Problem details: Note every line in the entries that contains the string "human", and copy it.

Stored dataset items:

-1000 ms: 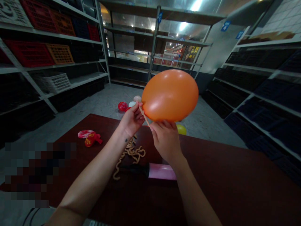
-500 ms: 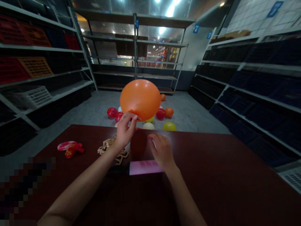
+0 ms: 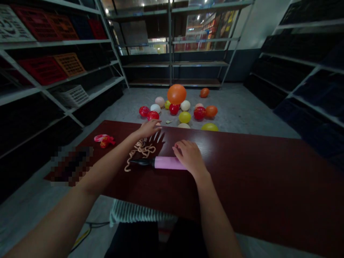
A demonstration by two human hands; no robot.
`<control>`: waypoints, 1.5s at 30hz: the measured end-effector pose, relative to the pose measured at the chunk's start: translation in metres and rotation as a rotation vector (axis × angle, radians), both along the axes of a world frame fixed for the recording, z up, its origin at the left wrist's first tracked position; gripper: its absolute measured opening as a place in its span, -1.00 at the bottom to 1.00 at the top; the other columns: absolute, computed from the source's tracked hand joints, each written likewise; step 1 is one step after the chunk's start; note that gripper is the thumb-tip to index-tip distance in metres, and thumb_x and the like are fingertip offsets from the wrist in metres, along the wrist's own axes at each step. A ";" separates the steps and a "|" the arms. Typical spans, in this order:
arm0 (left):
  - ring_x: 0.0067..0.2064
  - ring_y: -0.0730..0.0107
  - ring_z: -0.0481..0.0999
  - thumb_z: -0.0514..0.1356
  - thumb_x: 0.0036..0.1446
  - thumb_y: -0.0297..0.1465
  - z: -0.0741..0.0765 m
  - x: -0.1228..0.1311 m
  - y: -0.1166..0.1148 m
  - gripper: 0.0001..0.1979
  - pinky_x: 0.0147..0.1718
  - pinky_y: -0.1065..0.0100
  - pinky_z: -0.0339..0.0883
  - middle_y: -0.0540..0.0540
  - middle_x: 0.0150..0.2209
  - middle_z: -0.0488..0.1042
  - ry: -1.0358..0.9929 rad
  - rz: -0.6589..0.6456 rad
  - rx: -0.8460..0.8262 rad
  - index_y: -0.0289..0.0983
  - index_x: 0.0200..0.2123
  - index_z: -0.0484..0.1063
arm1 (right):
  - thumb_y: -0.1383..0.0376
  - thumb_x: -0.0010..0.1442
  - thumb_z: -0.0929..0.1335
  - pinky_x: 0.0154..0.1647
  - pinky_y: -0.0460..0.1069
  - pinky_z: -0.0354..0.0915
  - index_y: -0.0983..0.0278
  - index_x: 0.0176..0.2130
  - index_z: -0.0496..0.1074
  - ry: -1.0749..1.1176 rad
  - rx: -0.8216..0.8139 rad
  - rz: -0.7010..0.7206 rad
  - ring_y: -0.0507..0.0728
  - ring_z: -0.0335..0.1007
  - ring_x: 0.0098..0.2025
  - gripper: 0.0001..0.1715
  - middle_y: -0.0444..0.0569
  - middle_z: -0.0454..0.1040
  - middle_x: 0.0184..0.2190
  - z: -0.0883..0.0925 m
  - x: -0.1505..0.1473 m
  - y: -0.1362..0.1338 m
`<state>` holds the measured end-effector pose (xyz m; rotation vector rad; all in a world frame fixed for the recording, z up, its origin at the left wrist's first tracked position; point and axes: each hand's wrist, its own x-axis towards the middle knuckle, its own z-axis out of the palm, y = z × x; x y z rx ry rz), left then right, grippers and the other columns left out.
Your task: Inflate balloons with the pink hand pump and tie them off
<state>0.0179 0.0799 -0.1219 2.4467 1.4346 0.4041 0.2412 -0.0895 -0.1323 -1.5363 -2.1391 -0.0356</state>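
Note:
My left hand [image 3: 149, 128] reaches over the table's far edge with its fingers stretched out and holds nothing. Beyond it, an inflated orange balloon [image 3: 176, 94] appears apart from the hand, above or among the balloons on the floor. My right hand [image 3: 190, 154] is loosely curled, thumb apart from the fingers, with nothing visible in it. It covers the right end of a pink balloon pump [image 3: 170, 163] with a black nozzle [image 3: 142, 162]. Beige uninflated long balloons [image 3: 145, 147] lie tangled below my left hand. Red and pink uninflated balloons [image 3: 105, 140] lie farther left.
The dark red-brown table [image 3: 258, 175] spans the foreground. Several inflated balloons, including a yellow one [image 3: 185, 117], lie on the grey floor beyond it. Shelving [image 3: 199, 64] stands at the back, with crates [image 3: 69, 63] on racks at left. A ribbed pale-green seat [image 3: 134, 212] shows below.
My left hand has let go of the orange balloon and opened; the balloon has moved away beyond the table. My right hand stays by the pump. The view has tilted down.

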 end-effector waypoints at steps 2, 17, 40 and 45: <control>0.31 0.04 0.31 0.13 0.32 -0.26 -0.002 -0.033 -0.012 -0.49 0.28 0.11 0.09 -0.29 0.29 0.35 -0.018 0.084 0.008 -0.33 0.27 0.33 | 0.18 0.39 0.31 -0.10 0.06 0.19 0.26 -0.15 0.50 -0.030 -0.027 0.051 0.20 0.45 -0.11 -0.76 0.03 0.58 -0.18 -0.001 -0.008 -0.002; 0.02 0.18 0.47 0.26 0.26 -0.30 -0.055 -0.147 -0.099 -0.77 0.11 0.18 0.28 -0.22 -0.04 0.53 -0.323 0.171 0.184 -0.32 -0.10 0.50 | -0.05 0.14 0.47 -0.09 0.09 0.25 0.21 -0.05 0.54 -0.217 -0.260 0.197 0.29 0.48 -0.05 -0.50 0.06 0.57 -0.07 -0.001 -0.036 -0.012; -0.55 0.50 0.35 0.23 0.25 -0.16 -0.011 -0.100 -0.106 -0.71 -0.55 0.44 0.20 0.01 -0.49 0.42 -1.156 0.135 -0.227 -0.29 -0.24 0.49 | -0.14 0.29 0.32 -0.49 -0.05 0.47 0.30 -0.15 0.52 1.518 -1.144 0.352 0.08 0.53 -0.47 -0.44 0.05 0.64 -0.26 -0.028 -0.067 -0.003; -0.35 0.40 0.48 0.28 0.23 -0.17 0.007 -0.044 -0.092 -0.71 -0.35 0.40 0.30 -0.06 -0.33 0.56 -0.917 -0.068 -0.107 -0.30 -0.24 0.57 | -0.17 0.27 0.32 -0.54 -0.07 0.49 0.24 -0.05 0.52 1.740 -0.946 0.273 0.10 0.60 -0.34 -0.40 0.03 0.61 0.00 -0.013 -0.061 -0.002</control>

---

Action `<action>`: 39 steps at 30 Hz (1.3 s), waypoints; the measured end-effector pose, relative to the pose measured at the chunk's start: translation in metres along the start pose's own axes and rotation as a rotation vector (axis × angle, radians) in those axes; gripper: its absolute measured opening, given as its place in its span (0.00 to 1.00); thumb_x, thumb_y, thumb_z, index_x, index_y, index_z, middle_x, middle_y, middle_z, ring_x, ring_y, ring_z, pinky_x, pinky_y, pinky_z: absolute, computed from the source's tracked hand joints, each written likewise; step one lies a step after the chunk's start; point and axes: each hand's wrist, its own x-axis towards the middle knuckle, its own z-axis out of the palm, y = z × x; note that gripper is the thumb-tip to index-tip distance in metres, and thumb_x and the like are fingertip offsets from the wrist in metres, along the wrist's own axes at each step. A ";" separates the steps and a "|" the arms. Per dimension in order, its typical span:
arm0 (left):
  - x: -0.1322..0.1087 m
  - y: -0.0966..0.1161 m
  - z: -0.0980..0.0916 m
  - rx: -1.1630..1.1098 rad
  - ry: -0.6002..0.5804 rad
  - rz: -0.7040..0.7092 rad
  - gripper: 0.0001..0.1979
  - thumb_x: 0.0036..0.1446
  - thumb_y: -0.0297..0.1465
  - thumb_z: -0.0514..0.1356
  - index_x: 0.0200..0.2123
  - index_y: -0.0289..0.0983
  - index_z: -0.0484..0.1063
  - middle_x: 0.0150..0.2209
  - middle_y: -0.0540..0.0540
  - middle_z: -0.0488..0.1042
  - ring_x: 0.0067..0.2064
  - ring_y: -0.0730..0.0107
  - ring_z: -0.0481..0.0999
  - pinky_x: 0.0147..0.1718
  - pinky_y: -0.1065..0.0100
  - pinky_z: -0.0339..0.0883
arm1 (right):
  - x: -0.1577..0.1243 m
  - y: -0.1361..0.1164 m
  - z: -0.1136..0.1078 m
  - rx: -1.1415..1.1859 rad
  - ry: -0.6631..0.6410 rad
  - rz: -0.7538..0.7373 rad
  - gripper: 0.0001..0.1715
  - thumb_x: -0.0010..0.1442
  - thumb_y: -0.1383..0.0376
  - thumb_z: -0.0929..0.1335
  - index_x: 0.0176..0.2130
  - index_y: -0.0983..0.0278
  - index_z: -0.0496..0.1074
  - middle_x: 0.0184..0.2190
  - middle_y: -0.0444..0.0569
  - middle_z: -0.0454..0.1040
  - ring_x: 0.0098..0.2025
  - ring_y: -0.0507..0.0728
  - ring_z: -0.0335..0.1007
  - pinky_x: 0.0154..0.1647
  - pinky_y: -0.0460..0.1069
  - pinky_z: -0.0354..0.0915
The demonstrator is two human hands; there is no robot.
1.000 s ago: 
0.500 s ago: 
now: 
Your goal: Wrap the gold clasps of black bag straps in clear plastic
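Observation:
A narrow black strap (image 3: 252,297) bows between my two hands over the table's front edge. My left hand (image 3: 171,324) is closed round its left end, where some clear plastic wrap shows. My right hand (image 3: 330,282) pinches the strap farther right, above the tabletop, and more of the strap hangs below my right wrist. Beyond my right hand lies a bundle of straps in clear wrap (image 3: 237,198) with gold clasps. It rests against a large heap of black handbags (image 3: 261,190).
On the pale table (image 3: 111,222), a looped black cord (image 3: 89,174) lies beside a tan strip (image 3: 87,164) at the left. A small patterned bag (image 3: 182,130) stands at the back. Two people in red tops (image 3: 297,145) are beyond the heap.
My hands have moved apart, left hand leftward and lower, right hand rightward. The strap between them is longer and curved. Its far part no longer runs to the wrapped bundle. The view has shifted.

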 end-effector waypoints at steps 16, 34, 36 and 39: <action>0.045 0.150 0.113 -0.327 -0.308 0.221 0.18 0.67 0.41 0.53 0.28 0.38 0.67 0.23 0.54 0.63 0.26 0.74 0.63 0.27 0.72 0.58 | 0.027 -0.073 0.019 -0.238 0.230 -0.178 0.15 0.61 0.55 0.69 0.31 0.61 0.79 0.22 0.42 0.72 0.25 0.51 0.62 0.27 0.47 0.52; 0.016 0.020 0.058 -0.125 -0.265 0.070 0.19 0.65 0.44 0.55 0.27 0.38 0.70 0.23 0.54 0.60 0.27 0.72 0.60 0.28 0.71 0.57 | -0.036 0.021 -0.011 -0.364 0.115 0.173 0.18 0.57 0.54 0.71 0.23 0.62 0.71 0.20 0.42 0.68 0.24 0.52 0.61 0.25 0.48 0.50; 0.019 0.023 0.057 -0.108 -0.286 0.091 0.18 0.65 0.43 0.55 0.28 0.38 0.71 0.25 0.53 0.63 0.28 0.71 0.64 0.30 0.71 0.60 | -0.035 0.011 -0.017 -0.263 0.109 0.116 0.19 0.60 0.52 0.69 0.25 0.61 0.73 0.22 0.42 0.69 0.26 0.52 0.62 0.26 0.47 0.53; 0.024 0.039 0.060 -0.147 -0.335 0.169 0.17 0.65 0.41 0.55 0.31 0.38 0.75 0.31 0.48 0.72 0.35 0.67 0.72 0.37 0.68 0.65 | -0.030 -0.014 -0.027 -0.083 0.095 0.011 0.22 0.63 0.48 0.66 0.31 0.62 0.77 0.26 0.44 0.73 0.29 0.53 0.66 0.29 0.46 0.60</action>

Answer below:
A demonstration by two human hands; no robot.
The demonstrator is two human hands; there is no robot.

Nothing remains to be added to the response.